Mayor Mike Broomhead is probably wrong when he suggested on Monday night that reporters are tired of hearing complaints about conservation authorities and their levy increases.
He is off base because such complaints are an easy story to write, and there is a certain amount of irony, never missed by reporters, in hearing councillors complain about high levies, given that they themselves increase levies on ratepayers every year.
But Mayor Broomhead is absolutely correct when he noted that despite offers from municipal councils to help conservation authorities lobby the provincial government for more funding, that local aid is never requested. Broomhead indicated that when he talked to Minister of Natural Resources Donna Cansfield last year at the Association of Municipalities of Ontario conference in Toronto, he heard some things that did not actually jibe with a local authority’s statements.
Broomhead told his council that conservation authority officials “are reluctant to have the local politicians who are incurring these levy increases involved in meeting ministry representatives.
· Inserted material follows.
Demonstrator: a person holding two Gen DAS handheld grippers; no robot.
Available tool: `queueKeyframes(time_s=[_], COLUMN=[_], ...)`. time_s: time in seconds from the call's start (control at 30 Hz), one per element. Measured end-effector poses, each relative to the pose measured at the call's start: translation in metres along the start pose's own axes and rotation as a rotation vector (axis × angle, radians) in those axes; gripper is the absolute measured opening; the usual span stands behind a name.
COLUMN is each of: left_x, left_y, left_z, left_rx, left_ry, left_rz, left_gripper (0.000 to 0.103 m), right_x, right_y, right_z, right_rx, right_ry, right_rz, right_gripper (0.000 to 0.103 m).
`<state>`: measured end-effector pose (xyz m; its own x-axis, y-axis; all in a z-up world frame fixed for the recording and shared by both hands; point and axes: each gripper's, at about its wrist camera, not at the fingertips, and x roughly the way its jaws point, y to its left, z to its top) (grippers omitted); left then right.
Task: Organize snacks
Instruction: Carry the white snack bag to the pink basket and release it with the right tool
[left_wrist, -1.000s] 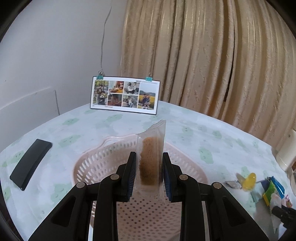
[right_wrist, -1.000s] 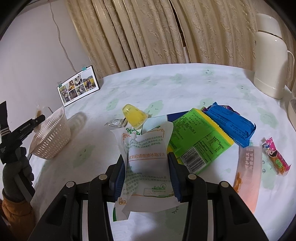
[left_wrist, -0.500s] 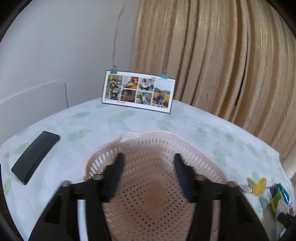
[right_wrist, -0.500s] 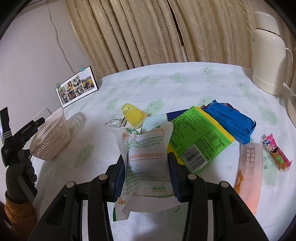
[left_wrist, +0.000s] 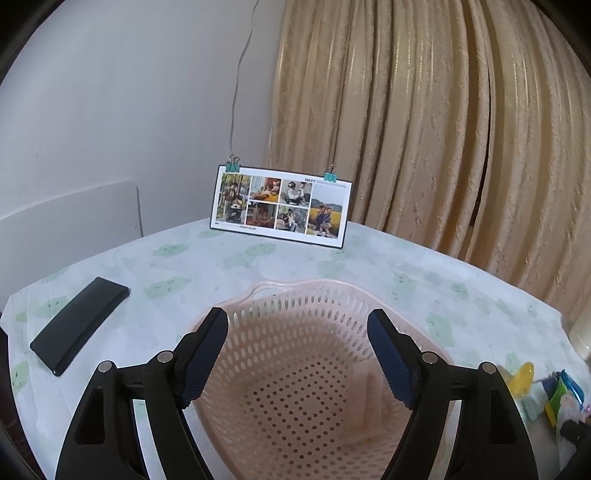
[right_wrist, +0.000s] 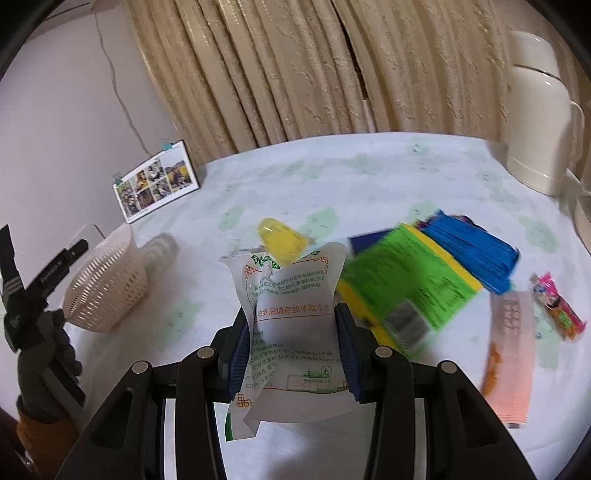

As each year goes on, I get a little bit more aggravated.”
Mayor Broomhead might have used the word “suspicious” rather than “aggravated,” and he rightly questions why conservation authorities would not want support in lobbying the province for more funds.
“I can’t understand why the conservation authorities are so reluctant to take local municipality representatives … or encouraging them,” he said.
Frankly, neither can we.
Many residents in Wellington County live in the Grand River watershed, and so they are used to having a huge operation working on watershed issues on their behalf. We know the GRCA does an incredible amount of work and has many employees. But a decade ago when we volunteered with a group working to repair rivers, we were surprised to learn the GRCA is one of the largest in the province, and many other conservation authorities are so small they sometimes have only a handful of employees.
So, we wonder why some of the small conservation authorities seem to need so much cash when they are not providing services even close to those of the GRCA. And why are they so reluctant to challenge the provincial government over funding shortages? For example, are they being forced by the province to provide services, and is that why they seek extra money each year from the municipalities? Surely if the province is demanding more work, the conservation authorities should correctly demand more cash to do that work – and demand it from the province causing that work, not local taxpayers.
Mayor Broomhead seems to have some well placed suspicions, and we wish him and his council success in finding out exactly what is going on here.